Valeria a pena reexaminar essa famosa “solidariedade”do Estado Social. Repararam, por acaso, na crónica dos esforços de Maria Filomena Mónica para levar o Estado Social a interessar-se pela sorte de um menino abandonado, filho de uma deficiente mental? De todas as repartições e instituições onde pulsa o suposto coração terno do Estado Social, funcionários secos e lentos responderam-lhe que faltava mais uma certidão, que quem tratava do assunto estava de férias, e que depois telefonavam. Ninguém telefonou, e ninguém aparentemente regressou de férias. A burocracia não se deixou comover. No último artigo, Filomena Mónica confessa que quis crer, durante anos, que “os meus impostos servem para proteger os mais fracos”. De facto, foi neste grande embuste que o Estado Social nos tentou fazer acreditar. Com o Estado Social, não precisaríamos de nos preocupar com a nossa sorte, e muito menos com a dos outros. Desde que pagássemos impostos e respeitássemos regulamentos, poderíamos gozar o dia, viver para o momento, porque quando fosse preciso, um funcionário diligente haveria de intervir para prevenir a miséria humana. Só que a solidariedade automática do Estado Social, que trabalharia sem precisarmos de carregar no botão, é uma mentira.

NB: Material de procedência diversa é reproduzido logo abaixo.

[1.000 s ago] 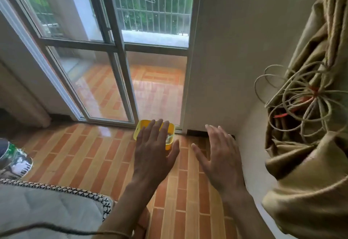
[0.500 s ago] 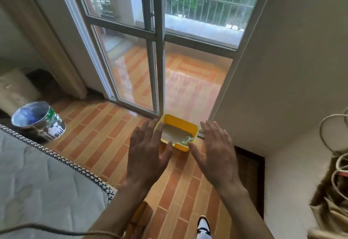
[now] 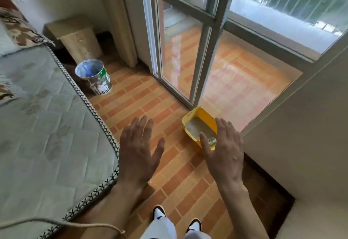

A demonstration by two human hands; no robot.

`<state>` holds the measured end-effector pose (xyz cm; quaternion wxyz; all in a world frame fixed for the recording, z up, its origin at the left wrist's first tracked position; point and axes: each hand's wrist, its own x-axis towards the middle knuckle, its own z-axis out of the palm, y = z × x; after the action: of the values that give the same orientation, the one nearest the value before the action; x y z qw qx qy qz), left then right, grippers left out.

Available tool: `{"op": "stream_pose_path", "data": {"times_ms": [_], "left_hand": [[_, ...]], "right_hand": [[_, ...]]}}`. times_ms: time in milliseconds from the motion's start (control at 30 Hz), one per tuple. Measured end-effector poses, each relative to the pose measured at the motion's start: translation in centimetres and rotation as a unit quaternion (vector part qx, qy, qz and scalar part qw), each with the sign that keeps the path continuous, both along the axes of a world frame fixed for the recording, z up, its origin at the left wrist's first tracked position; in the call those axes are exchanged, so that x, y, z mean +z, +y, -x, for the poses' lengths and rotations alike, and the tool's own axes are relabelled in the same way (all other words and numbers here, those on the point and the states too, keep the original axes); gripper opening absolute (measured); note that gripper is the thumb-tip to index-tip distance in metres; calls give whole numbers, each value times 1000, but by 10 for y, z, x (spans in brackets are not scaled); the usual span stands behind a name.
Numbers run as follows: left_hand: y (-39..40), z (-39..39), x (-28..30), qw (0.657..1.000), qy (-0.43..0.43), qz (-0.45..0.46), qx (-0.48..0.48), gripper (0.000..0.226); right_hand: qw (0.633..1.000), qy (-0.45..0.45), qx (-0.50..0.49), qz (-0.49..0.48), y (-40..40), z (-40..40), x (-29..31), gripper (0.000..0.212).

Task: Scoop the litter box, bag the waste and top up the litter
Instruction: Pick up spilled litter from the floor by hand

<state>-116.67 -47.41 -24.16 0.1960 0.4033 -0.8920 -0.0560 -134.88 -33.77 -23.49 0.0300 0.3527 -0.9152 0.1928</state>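
Orange brick-pattern floor tiles (image 3: pixel 143 95) run from the mattress (image 3: pixel 47 125) and tin bucket (image 3: pixel 94 77) on the left to the glass door (image 3: pixel 180 54). Left hand (image 3: pixel 138 152) and right hand (image 3: pixel 224 150) hover with fingers spread, grasping nothing; the yellow litter box (image 3: pixel 199 115) sits on the floor against the door frame. Advice: crouch squarely at the box before scooping; the right hand covers its near corner, and a pale object there, possibly the scoop, is indistinct.

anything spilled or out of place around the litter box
Nothing stands out. The yellow litter box sits level on the tiled floor by the glass door, litter inside, none visibly scattered.
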Motion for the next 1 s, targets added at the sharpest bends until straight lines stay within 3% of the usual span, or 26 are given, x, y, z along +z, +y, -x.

O Estado Social criou um mundo em que todos podemos ser como o pai de Stuart Mill, que amava a humanidade em geral, e era indiferente a cada ser humano em particular. Oscar Wilde previu isso. Em ‘The Soul of Man under Socialism’, Wilde louvou o sistema socialista como um meio de nos dispensarmos de pensar nos outros: os poderes públicos encarregar-se-iam disso. O recibo do IRS funciona como uma espécie de amnistia moral, libertando o nosso egoísmo de todas as responsabilidades. E à indiferença comprada pelos contribuintes, corresponde o impudor dos enxames ansiosos por se apropriarem, através do Estado, da riqueza criada por outros. Todos podemos ser mais egoístas: uns ao dar, outros ao receber.
No âmbito do Estado Social, a liberdade do cidadão foi concebida como uma liberdade em relação às consequências das suas acções, e dos seus deveres para com os outros. Liberdade tornou-se equivalente de irresponsabilidade. Assim, o verdadeiro fundamento do Estado Social não é a solidariedade, mas a corrupção moral, porque nada corrompe tanto como a irresponsabilidade, essa característica dos escravos. O projecto político que pode ser derivado das tradições liberais não consiste no solipsismo ou no desprezo dos fortes pelos fracos, mas na responsabilização individual dos cidadãos por si próprios e pelos outros. Sem essa responsabilidade, nunca existirá aquela autonomia pessoal, aquela vida moral íntima, em cuja possibilidade apostaram as tradições liberais. É por isso que essas tradições contêm a mais profunda reflexão sobre associações voluntárias e participação política. Ao entregar, uma vez saciado o fisco, todas as responsabilidades ao Estado, o actual “modelo social” subverte a autonomia pessoal, reduzindo-a a um mero egoísmo. Contra o “modelo social”, as tradições liberais sugerem a hipótese de um “modelo cívico”, fundado numa nova cidadania, mais exigente, de indivíduos que nunca darão a resposta de Caim.